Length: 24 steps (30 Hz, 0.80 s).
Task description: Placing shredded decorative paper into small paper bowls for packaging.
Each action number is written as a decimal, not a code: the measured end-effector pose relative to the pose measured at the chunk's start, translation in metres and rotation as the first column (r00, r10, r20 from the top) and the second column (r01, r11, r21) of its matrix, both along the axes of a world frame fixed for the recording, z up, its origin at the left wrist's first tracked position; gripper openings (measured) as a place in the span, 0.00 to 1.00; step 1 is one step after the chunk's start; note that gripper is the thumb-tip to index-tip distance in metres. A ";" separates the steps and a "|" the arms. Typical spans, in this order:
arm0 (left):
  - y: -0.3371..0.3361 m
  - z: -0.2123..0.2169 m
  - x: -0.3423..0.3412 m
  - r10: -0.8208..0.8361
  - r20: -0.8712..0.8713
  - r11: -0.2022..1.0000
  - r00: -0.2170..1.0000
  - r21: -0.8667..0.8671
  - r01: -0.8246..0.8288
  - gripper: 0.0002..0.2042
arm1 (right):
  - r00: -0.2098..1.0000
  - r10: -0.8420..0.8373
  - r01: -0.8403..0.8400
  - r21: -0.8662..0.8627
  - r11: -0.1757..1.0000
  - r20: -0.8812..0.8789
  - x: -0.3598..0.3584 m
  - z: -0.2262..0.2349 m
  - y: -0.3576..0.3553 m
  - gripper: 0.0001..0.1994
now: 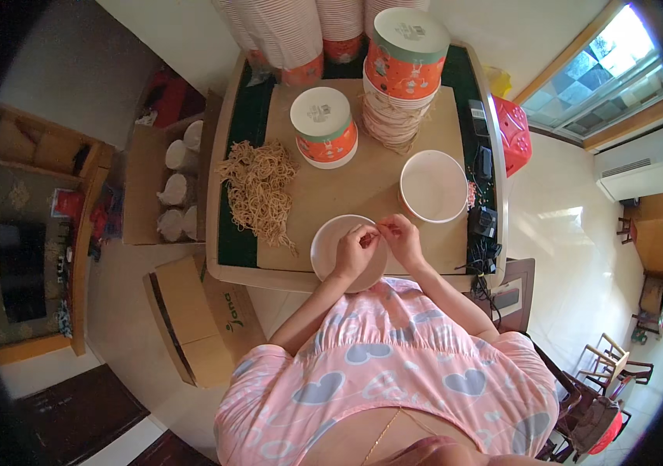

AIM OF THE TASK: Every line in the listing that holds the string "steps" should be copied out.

SOLVED EXERCISE:
Length: 24 steps (30 Hz, 0.80 s).
Each action number is written as a decimal, not a code: the measured end-effector pose relative to the pose measured at the chunk's start, translation in metres and rotation as the first column (r00, r10, r20 from the top) and the second column (r01, r11, r21) of its matrix, both along the axes of a world frame fixed for the recording, z up, its origin at the left wrist's first tracked position; gripper openings (measured) as a place in the span, 0.00 to 1.00; step 1 is one step after the chunk's start; note that gripper is the thumb-tip to index-tip distance in metres. A ";" separates the steps and a "|" the arms. Typical spans, in this order:

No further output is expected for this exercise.